About this exercise: Begin at the line containing "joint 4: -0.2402" in the data below and go on through the line containing "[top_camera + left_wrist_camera", repeating each line exactly; include both ends and no other line.

/---

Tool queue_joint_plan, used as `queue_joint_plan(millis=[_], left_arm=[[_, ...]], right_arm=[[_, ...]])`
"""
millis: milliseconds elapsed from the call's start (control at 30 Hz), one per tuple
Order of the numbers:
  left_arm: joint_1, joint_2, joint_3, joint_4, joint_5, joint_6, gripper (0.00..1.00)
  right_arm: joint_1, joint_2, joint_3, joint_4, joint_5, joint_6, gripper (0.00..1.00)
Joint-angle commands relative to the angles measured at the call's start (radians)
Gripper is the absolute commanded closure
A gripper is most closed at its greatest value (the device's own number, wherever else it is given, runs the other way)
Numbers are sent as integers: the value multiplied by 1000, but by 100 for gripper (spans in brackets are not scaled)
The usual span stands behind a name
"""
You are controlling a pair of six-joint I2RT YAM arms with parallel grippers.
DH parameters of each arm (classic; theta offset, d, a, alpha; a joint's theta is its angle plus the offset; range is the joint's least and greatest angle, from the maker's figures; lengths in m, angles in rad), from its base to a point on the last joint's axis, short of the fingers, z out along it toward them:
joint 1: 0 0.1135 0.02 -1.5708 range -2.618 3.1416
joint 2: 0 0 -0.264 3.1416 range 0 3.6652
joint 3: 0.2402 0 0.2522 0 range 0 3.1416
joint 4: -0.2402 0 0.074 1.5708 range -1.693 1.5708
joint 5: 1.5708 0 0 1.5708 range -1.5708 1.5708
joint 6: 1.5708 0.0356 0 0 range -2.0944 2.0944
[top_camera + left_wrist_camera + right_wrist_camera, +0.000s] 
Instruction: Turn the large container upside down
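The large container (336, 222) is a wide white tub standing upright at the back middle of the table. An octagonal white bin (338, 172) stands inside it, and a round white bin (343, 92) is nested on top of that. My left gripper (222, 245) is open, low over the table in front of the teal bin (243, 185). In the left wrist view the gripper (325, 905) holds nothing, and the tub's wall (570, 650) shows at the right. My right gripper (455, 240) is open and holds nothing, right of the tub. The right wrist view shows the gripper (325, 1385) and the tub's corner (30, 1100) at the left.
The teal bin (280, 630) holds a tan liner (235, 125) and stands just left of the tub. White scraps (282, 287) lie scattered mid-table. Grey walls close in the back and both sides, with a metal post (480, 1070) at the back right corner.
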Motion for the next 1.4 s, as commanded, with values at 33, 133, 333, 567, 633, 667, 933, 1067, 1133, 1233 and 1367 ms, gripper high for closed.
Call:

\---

Response to this task:
joint 4: -0.2402 0 0.074 1.5708 range -1.693 1.5708
joint 5: 1.5708 0 0 1.5708 range -1.5708 1.5708
joint 6: 1.5708 0.0356 0 0 range -2.0944 2.0944
[top_camera + left_wrist_camera + right_wrist_camera, +0.000s] 

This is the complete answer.